U.S. Pat. No. 5,162,609 issued to Adriaenssens et al. on Nov. 10, 1992 relates to a fire-resistant non-plenum cable for high frequency signals. Each metallic member has an insulation system. The insulation system includes an inner layer of a polyolefin and an outer layer of flame retardant polyolefin plastic.
U.S. Pat. No. 5,253,317 issued to Allen et al. on Oct. 12, 1993 describes a non-halogenated plenum cable including twisted pairs of insulated metallic conductors. The insulating material is a non-halogenated polyethersulfone polymer composition. The insulating material is the same for all of the metallic conductors.

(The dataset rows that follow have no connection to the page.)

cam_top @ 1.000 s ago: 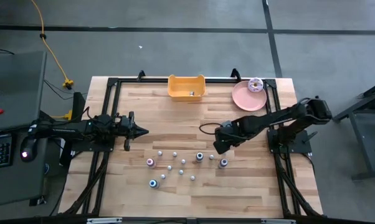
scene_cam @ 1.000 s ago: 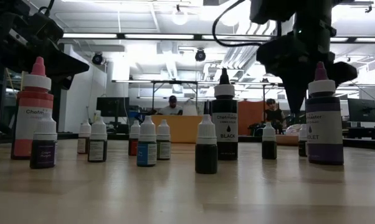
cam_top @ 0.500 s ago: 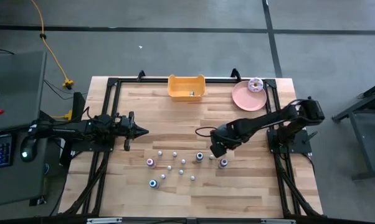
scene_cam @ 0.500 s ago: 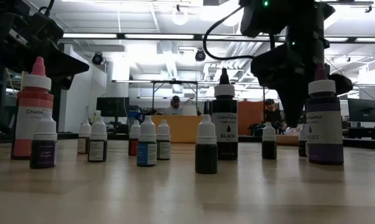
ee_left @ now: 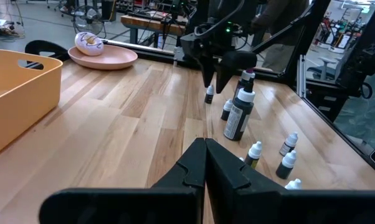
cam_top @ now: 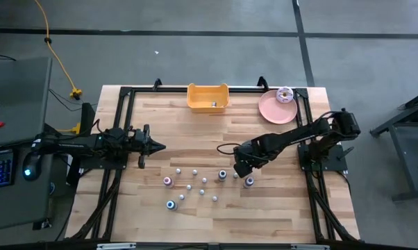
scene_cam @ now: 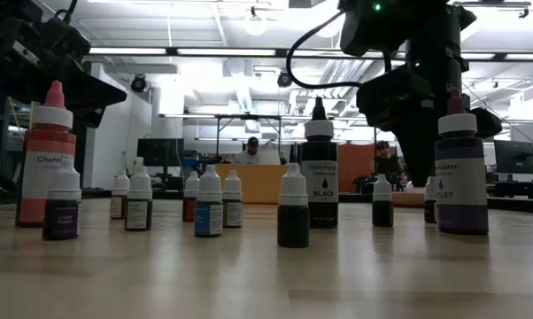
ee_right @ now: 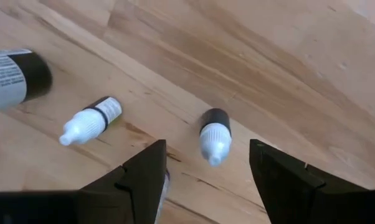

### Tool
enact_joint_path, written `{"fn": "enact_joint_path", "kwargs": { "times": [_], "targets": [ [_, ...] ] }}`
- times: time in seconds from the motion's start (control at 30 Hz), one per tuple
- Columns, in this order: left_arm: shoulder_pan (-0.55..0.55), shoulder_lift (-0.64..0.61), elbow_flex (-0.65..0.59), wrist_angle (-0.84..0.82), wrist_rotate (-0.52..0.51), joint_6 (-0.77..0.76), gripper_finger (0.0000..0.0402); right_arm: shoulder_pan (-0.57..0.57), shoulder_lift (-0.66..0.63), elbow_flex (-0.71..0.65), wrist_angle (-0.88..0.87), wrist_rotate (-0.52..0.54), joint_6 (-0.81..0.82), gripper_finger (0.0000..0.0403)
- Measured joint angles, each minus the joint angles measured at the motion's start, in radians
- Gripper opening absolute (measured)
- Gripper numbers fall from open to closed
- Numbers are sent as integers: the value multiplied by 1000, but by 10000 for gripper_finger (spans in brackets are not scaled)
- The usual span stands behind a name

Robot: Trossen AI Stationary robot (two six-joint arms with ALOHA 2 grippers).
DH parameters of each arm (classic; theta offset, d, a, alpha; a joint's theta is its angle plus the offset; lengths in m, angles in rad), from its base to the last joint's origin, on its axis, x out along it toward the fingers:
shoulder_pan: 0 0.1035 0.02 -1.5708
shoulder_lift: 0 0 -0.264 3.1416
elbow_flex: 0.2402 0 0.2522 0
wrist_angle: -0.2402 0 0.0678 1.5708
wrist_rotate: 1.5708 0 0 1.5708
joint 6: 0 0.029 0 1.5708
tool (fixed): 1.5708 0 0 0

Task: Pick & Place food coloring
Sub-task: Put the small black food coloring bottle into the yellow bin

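Your wooden table (cam_top: pixel 216 132) carries everything, so take the yellow bin (cam_top: pixel 207 97) at its far edge as your landmark. Just to the bin's right, in the far right corner, you have the pink plate (cam_top: pixel 273 111) with a donut (cam_top: pixel 285 94) on its rim.

Your left arm waits at the left side of the table, well to the near-left of the bin; the left gripper (cam_top: pixel 157 146) is clenched, its fingers (ee_left: pixel 194 165) pressed together and holding nothing.

Your right arm reaches in from the right, and the right gripper (cam_top: pixel 239 169) hangs well in front of the bin, slightly to its right, above the far right edge of the bottle group. Its fingers (ee_right: pixel 144 177) stand spread apart with nothing between them; a small white-capped dropper bottle (ee_right: pixel 213 135) stands on the wood directly beneath the gap.

The food coloring (cam_top: pixel 202 184) stands upright, scattered across the near middle of the table, well clear of the bin. Among it you can see a tall black bottle (scene_cam: pixel 319 173) marked BLACK, a violet one (scene_cam: pixel 459 173) and a pink-capped one (scene_cam: pixel 46 155), with smaller droppers between them.
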Motion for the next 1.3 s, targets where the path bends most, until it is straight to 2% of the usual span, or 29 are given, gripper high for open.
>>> {"fn": "enact_joint_path", "kwargs": {
  "times": [0.97,1.3],
  "targets": [
    [0,0,0,0,0,0,1,-1,13,0,19,-8,-44,134],
    [0,0,0,0,0,0,1,-1,13,0,10,-8,-51,73]
  ]
}}
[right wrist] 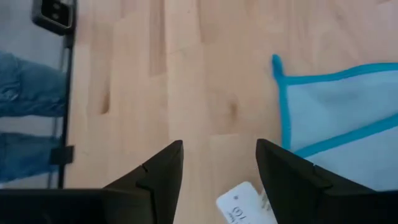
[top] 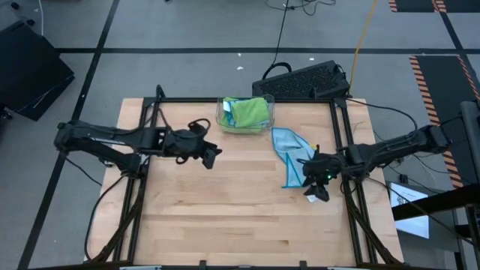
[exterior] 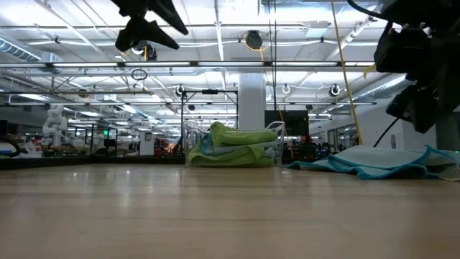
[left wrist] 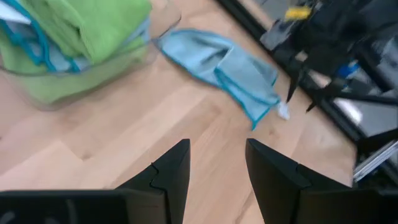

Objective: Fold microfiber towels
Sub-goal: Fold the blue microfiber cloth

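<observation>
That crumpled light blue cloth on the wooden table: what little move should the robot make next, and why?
Probably lower the right gripper onto the light blue microfiber towel's near corner by its white tag and pinch it. The towel lies bunched, not flat, and both grippers stand open and empty, the left gripper hovering mid-table beside the clear plastic bin.

Bare table (top: 225, 217) fills the middle and the six o'clock side. The clear bin (top: 245, 115) blocks twelve o'clock. A blue towel (top: 291, 154) lies at two.
</observation>
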Action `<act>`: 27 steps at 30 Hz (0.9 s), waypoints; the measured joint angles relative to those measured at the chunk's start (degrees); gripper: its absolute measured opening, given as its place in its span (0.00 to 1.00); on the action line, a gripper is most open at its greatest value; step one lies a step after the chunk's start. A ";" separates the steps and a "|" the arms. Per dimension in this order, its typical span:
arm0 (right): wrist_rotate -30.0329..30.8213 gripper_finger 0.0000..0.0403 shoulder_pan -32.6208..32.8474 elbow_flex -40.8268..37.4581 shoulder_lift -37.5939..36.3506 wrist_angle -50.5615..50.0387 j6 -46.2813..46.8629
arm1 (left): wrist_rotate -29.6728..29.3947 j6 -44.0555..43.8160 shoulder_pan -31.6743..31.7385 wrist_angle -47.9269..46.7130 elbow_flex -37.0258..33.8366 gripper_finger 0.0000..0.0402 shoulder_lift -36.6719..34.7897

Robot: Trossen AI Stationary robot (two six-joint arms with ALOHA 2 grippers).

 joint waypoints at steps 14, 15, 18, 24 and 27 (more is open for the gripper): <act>17.84 0.50 8.04 -0.03 -3.12 -8.82 -3.54 | -0.81 0.12 -0.41 5.44 0.02 0.39 4.03; 18.90 0.50 8.27 -0.03 -3.12 -8.48 -3.24 | -0.93 0.22 -0.37 5.38 -0.02 0.39 4.10; 19.26 0.50 8.51 -0.01 -2.44 -6.87 -3.31 | -1.62 1.29 -0.35 5.54 -0.02 0.39 3.97; 18.95 0.49 8.53 -0.03 1.16 -6.61 -3.75 | -5.21 2.70 -0.35 5.40 -0.02 0.39 4.01; 19.32 0.47 8.53 -0.05 3.74 -5.96 -3.86 | -6.63 2.76 -0.35 5.40 -0.02 0.39 4.01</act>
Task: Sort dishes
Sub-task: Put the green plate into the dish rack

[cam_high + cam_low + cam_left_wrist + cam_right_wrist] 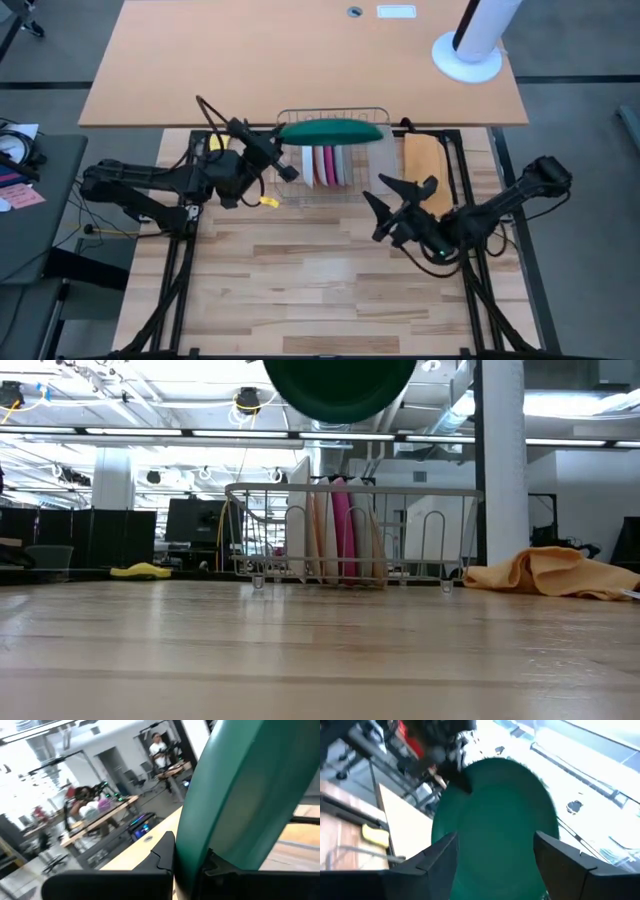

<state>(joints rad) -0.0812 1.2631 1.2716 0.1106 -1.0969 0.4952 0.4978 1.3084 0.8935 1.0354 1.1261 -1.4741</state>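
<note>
Wood-plank worktop point(330, 290), mostly bare across its near half; a tan desk adjoins its far edge. Open floor on either side.

Wire dish rack point(330, 150) stands at the worktop's far edge, middle. Landmark for all below.

In the rack, on edge: white plate point(309, 165), magenta pink plate point(322, 165), one more pale plate beside them; the low view shows them upright, packed close together in the rack's left half. Rack's right slots look free.

Dark green plate point(333, 131) is held in the air above the rack, on edge, spanning nearly its full width. In the low view it hangs clear above the top wire.

Left gripper point(280, 160) at the rack's left end; fingers point(165, 855) closed narrow on the green plate's rim, one each side.

Right gripper point(395, 200) just in front of the rack's right corner, well below the plate; fingers point(440, 855) spread wide, holding nothing.

Orange cloth point(424, 165) lies just right of the rack. Yellow sponge point(141, 571) lies left of the rack, near the left arm.
</note>
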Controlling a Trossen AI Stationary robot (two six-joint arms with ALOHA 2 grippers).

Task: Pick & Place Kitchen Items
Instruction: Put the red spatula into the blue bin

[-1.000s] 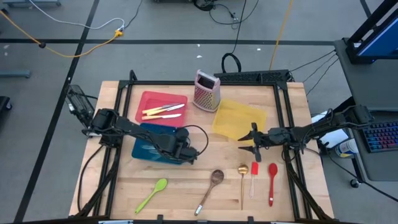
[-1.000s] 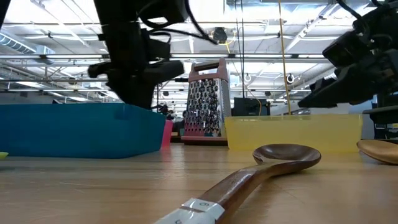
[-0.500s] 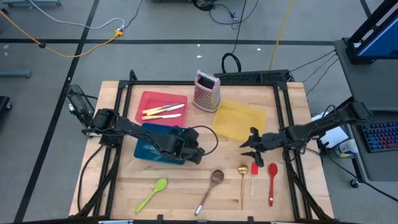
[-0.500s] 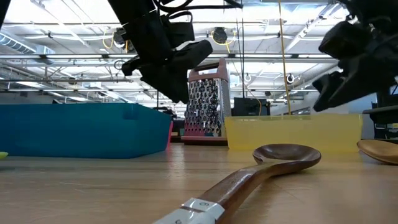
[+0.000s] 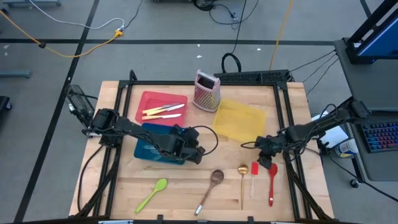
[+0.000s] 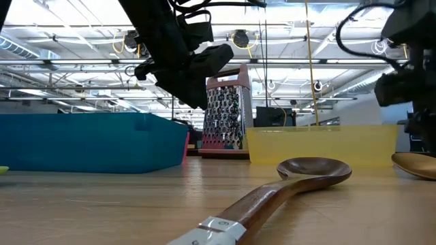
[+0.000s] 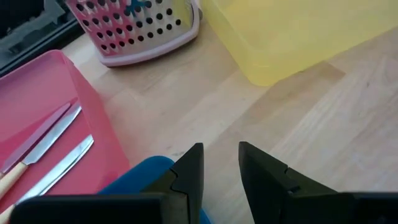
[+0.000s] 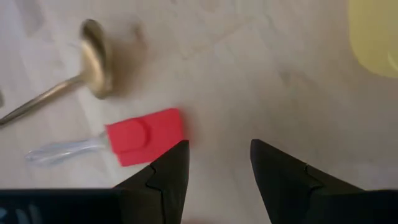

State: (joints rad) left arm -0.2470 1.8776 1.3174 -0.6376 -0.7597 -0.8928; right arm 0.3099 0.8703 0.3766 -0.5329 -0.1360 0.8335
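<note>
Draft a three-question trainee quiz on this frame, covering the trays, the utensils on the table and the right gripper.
1. Which tray holds the cream-handled knives: red, blue or yellow?
2. True or false: the right gripper is closed on the red spatula.
3. How many utensils lie loose on the table's front half in the high view?

Key
1. The red tray; the knives lie side by side in it.
2. False. Its fingers stand open and empty above the wood, beside the spatula's blade.
3. Five: green spoon, wooden spoon, gold spoon, red spatula, red spoon.
</note>
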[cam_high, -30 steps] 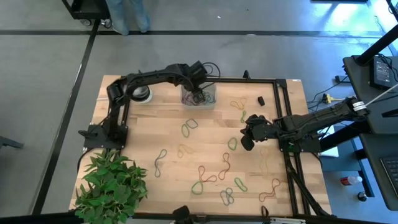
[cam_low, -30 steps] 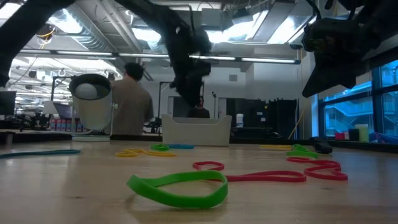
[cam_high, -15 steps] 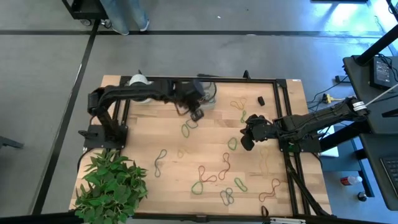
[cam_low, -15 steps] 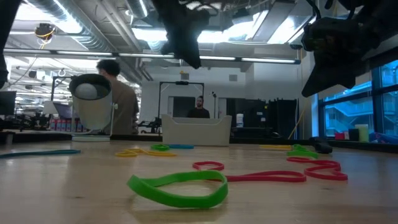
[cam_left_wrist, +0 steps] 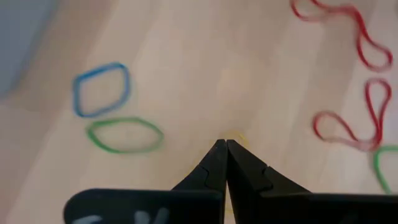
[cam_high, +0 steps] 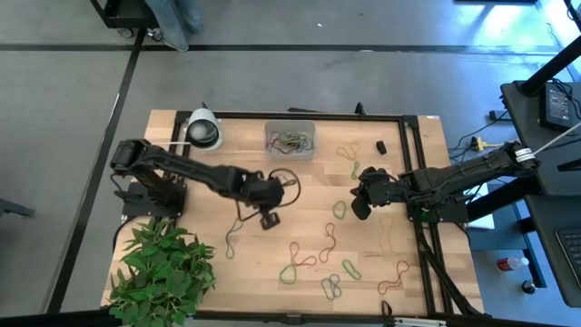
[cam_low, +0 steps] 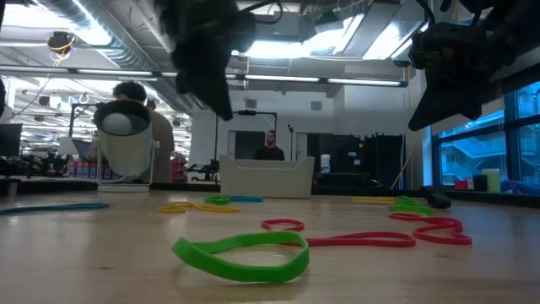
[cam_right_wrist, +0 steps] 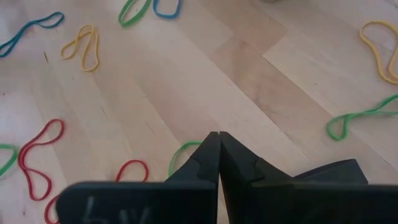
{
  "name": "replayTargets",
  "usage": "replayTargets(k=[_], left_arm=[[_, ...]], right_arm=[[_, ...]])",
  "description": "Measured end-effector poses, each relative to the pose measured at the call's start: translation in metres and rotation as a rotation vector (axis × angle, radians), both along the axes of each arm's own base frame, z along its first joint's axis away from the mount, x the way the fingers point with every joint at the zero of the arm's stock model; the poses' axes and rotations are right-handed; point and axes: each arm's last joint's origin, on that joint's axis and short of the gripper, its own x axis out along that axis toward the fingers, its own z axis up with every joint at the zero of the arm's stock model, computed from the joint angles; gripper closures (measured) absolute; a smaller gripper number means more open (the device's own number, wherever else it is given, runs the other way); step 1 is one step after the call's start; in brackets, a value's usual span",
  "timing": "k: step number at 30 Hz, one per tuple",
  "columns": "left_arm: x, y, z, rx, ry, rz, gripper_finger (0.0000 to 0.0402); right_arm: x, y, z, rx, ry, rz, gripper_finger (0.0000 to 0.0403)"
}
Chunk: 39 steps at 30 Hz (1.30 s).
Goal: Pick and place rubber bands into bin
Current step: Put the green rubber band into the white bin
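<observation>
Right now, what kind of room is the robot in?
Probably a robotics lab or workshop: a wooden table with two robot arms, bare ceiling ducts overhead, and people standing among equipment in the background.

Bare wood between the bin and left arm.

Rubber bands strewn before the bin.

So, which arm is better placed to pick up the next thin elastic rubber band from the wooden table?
Probably the left. The left gripper, fingers shut and empty, hovers mid-table near a tan rubber band, and the clear plastic bin lies on its side. The right gripper, also shut, waits over a green band.
</observation>
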Motion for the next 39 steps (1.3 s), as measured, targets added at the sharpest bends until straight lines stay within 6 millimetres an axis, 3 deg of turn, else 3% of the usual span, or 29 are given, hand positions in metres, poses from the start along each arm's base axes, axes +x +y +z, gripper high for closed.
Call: replayTargets(k=[5, 10, 16, 22, 31, 39], left_arm=[[-0.019, -0.007, -0.021, -0.005, -0.025, -0.033, 0.0400], [-0.047, -0.003, -0.030, -0.004, -0.043, -0.052, 0.0400], [-0.088, 0.005, -0.031, 0.003, -0.094, -0.059, 0.0400], [-0.117, 0.016, -0.027, -0.002, -0.163, -0.032, 0.0400], [-0.135, 0.020, -0.020, 0.024, -0.214, -0.063, 0.0400], [-0.137, 0.021, -0.018, 0.051, -0.212, -0.085, 0.0400]], right_arm=[[0.000, 0.000, 0.000, -0.001, -0.004, 0.001, 0.0393], [0.006, -0.008, 0.005, -0.042, -0.078, -0.081, 0.0393], [0.017, -0.032, 0.014, -0.080, -0.127, -0.169, 0.0393], [0.031, -0.065, 0.012, -0.050, 0.029, -0.301, 0.0387], [0.035, -0.109, -0.028, 0.249, 0.305, -0.529, 0.0312], [0.047, -0.122, -0.066, 0.288, 0.418, -0.566, 0.0263]])
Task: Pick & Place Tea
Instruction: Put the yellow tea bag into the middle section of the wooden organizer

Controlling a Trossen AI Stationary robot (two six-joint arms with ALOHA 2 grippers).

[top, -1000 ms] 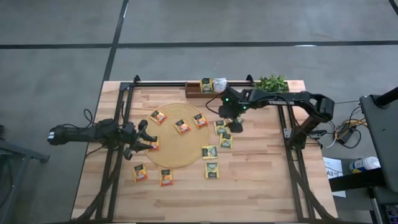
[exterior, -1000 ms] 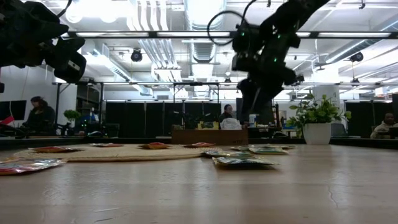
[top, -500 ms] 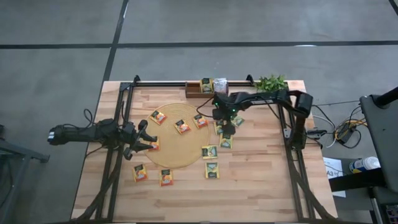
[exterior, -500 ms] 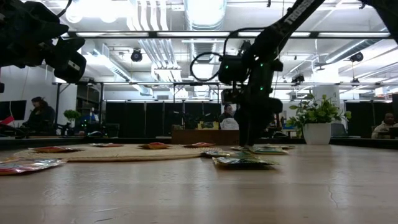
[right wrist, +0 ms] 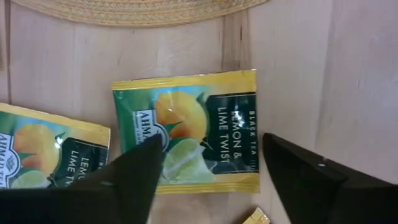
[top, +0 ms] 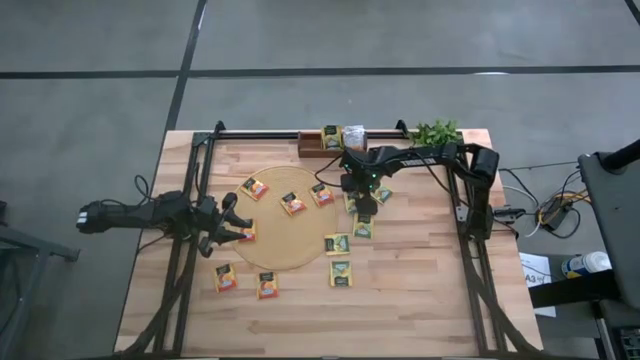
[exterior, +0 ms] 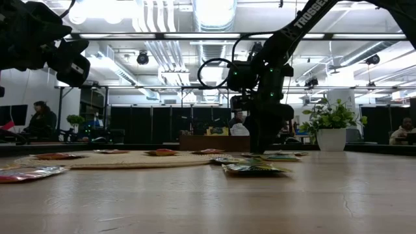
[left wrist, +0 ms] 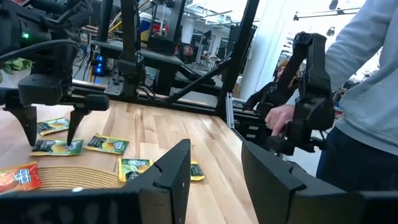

It can thus be understood that much time and resources have been dedicated to providing not only communication cables that meet certain safety requirements but adequately meet the electrical requirements as well. Nevertheless, the most common communication cable in use today includes a plurality of twisted pairs of electrical conductors each having an insulation of FEP, which is a very high temperature material and possesses those electrical characteristics, such as, low dielectric constant and dissipation factor, necessary to provide high quality communications cable performance. However, FEP is quite expensive and is frequently in short supply.
Consequently, the provision of a communication cable for use in plenums but has a reduced cost and reduced use of FEP is highly desired.
Accordingly, it is one object of the present invention to provide a communication cable for use in a plenum which reduces the amount of FEP or other expensive materials and hence, reduces the cost of the communication cable.
This object is accomplished, at least in part by a communication cable that has one or more first twisted pairs of electrical conductors having a first insulating material about each electrical conductor thereof and one or more second twisted pairs of electrical conductors having a second insulating material about each electrical conductor thereof wherein the first and second insulating materials are different.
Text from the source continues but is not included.